The underlying pathophysiological mechanisms remain unclear but may include pro‐oxidant effects of n3‐PUFA. It has become evident that inflammatory and oxidative stress can critically alter HDL protein composition and quality.15 These structural changes make HDL lose its protective capacity and might even result in an adverse cardiovascular phenotype.16 There is rising evidence that n3‐PUFA supplements are highly vulnerable to oxidation leading to the generation of genotoxic and cytotoxic compounds.17 Animal studies revealed that the intestinal absorption of those pro‐oxidant molecules may trigger oxidative stress within the upper intestine in a dose‐dependent manner.17 As apolipoprotein A1, the major constituent of HDL is significantly synthesized by the upper intestine, and one may speculate that the pro‐oxidant intestinal environment could impair the protein quality. Particularly, oxidative post‐translational modifications of apolipoprotein A1 were found to crucially affect HDL functions.18 A causal relationship of n3‐PUFA supplementation and worsening of anti‐oxidant HDL function is supported by a dose‐dependent effect in the present study. This observation is in line with animal studies showing an increase in oxidative stress by n3‐PUFA supplements in a dose‐dependent fashion.17 It is worth noting that this dose dependency was not observed in most randomized clinical trials and was not associated with effect in a large meta‐analysis,14 emphasizing that the results found in our population should be interpreted carefully and seen as hypothesis generating.

Limitations

This trial is limited by its small sample size. Therefore, any conclusions should be drawn with care and regarded as primarily hypothesis generating or used as an explanation for available larger trial date.

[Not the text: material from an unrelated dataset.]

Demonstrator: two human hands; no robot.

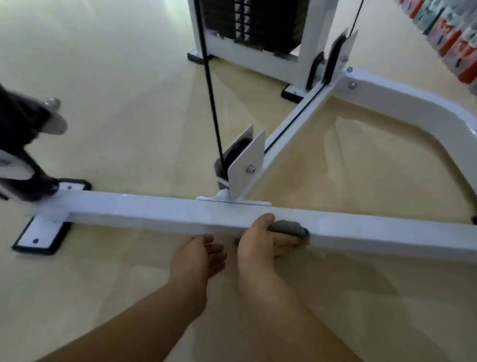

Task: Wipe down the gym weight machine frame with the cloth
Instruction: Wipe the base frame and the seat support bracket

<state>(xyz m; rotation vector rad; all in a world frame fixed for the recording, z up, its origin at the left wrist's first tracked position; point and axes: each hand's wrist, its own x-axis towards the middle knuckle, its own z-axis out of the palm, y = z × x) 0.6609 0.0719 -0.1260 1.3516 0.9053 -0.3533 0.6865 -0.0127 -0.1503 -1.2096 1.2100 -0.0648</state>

Another limitation is that our study reflects the experience of a single tertiary centre. However, this ensures the inclusion of a homogenous patient population, a consistent quality of follow‐up procedures as well as a coherent adherence to clinical routine. Furthermore, we enrolled only patients with heart failure of nonischaemic origin. Strict inclusion criteria were applied to focus mainly on the effects of n3‐PUFA on the lipid profile in the setting of heart failure and ventricular remodelling that should not be affected by vascular inflammatory processes.

CONCLUSIONS

In conclusion, this double‐blind, placebo‐controlled, randomized trial reveals evidence for an adverse effect of n3‐PUFA supplementation on anti‐oxidant capacities of HDL in nonischaemic heart failure patients. This finding might provide a mechanistic link for the controversial outcome data on n3‐PUFA supplementation.

CONFLICT OF INTEREST

The authors declare no competing interests.

AUTHOR CONTRIBUTION

R. Wurm, M. Huelsmann, K. Distelmaier, D. Moertl and R. Berger were involved in designing the study. L. Schrutka and A. Hammer acquired/collected the data. RW, MH and KD analysed and interpreted the data. RW and KD drafted the manuscript. N. Pavo, I. Lang and G. Goliasch provided critical revisions to the manuscript draft. All authors have read and approved the manuscript as is.